5.5 Relevance of MI classification for neurorehabilitation
Our experimental design was motivated by two aspects related to the use of MI as mental task in neurorehabilitation. First, our attempt to classify two tasks differing in complexity was motivated by the known fact that there is a difference in (re)learning a simple as compared to a complex task. One hypothesis is that the cognitive processing demands may be inherently greater for the learning of complex tasks . This has demonstrated the need to use both simple and complex skills in motor-learning research in order to gain further insights into these potentially distinct learning processes and - in our case - the underlying signal features. Therefore, current neurorehabilitation strategies usually address tasks differing in complexity, e.g. fine coordination and precise dexterity versus gross movements, single finger versus whole hand or arm movements or with versus without the use of objects for goal-directed actions such as in our case the keyboard. Thus, we suggested that our approach of evaluation tasks differing in complexity, i.e. both simple and complex finger-tapping tasks for single-trial classification is of relevance for neurorehabilitative applications.

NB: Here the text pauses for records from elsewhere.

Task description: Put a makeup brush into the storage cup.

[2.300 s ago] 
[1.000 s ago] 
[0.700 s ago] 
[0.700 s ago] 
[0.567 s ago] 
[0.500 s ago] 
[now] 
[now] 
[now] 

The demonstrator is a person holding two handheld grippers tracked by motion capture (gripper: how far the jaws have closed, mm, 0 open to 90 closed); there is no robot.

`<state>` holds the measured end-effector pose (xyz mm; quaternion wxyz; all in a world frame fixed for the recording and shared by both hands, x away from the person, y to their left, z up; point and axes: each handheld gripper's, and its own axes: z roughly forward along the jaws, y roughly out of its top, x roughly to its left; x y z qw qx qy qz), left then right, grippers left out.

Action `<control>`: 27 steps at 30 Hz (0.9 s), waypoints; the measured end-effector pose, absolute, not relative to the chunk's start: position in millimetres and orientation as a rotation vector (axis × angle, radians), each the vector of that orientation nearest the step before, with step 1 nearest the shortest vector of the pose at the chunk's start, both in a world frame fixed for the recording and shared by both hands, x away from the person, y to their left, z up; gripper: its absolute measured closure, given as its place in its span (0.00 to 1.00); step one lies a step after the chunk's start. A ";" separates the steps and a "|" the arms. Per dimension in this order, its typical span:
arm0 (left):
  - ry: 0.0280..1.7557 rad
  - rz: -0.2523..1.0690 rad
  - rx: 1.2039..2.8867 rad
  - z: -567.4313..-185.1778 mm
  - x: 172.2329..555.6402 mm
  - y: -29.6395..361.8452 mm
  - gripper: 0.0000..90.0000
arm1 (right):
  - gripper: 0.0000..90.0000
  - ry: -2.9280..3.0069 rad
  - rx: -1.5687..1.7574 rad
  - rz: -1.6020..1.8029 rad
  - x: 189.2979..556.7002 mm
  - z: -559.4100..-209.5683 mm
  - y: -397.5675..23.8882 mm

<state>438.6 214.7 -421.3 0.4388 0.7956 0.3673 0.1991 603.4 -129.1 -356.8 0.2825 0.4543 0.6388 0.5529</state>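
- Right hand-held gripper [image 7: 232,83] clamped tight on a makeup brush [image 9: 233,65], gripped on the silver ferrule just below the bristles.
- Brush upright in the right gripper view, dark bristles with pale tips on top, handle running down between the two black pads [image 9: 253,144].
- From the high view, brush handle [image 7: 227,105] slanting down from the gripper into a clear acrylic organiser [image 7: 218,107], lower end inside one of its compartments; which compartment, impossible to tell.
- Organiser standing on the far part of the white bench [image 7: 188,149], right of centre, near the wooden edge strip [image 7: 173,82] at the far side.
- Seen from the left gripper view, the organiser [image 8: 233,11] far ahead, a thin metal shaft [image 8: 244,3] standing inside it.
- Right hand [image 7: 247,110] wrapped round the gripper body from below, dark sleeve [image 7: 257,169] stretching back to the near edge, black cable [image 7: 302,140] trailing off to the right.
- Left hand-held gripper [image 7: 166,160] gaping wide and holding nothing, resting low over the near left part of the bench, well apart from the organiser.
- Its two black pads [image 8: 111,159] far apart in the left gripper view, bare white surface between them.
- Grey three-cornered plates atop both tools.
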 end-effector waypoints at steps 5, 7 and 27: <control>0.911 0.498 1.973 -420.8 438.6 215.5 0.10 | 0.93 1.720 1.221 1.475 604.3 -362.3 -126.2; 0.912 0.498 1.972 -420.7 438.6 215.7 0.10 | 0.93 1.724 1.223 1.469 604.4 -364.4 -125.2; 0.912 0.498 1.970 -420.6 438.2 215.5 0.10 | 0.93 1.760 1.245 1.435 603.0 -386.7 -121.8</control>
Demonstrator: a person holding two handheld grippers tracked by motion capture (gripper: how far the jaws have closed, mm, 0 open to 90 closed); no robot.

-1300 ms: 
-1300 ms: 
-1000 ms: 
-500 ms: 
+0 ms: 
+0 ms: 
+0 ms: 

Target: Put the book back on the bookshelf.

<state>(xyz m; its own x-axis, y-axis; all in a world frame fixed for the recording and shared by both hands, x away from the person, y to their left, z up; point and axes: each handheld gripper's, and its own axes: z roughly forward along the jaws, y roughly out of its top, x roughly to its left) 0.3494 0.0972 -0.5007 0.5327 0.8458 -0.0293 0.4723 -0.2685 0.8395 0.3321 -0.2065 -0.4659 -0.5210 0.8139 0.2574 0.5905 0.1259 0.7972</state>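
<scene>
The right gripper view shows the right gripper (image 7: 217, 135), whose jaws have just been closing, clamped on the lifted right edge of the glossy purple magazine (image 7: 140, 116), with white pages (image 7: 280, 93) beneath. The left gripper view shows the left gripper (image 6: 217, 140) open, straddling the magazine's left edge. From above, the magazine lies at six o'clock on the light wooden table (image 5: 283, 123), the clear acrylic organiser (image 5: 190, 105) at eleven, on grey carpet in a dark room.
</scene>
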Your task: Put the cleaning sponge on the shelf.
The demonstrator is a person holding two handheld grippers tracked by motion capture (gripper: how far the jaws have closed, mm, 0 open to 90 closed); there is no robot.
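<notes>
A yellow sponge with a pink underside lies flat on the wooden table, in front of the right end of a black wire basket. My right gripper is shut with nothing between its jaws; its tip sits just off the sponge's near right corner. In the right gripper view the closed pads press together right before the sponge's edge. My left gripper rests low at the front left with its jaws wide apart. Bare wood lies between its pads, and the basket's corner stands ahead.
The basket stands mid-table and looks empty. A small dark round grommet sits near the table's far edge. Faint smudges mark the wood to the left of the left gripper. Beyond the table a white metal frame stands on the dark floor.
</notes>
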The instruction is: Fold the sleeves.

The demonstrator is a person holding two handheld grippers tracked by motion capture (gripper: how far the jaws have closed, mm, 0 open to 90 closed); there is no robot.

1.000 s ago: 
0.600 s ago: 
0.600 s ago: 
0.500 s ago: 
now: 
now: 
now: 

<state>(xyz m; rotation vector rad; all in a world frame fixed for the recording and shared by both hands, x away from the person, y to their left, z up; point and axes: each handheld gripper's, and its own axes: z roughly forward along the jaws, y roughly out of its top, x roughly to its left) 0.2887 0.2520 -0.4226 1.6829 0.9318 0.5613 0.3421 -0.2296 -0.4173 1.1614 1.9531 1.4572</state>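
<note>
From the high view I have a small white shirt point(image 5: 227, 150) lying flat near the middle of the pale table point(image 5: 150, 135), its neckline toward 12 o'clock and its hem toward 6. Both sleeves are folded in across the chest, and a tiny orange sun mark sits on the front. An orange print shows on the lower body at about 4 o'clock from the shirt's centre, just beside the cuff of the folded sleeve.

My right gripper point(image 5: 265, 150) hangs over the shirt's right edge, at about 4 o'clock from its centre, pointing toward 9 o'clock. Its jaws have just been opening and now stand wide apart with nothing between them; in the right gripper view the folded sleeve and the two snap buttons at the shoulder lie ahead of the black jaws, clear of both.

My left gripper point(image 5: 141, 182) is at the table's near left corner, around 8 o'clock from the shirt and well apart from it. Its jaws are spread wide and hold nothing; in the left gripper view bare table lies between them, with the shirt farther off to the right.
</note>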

Second, several mental tasks have been recently investigated in the development of neural interfaces, e.g. mental arithmetic tasks , language-, visual- and auditory-based imagery tasks or spatial navigation imagery . Those mental tasks are suitable to fulfil the main goals of neural interfaces, i.e. communication such as using spelling devices or the control of external devices such as neuroprostheses. In neurorehabilitation an additional goal is to combine neural interfaces with the training or relearning of impaired motor function . An example for such a combined approach would be a combination of BCI training and physical therapy such as in stroke patients . For such applications, MI has been suggested as a suitable mental task as it - according to the simulation hypothesis - not only activates the impaired motor areas responsible for task execution , but also accesses the motor network independently of the impaired function thereby improving recovery . Especially in less severe disabled persons, e.g. in individuals with upper-limb paralysis, MI based BCI systems could be used as tools to recruit and reinforce spared cortical networks by activating the corresponding neural representations. As Dobkin  suggested, using such a combined training-BCI approach, researchers and therapists may be able to improve the effects of a rehabilitation treatment aimed at impairment and disability. Further, MI signals may enhance training possibilities by providing insight whether an individual is indeed engaging the network for mental rehearsal. For example, therapists could use the change in the MI signal to get immediate feedback about whether an individual is optimally focussing on the imagined movement thereby monitoring treatment progress. Last, signals derived from MI performance may be used as direct online feedback for the individual. Such feedback may represent the Δ[O2Hb] amplitudes of the recruited motor pools elicited in the individual's brain, which in turn may motivate for increased subsequent MI output and improve the timing and completeness of imagined movements. As a result, individuals may regain strength and precision if they can find a way to practise with MI signals thereby accelerating normal recovery.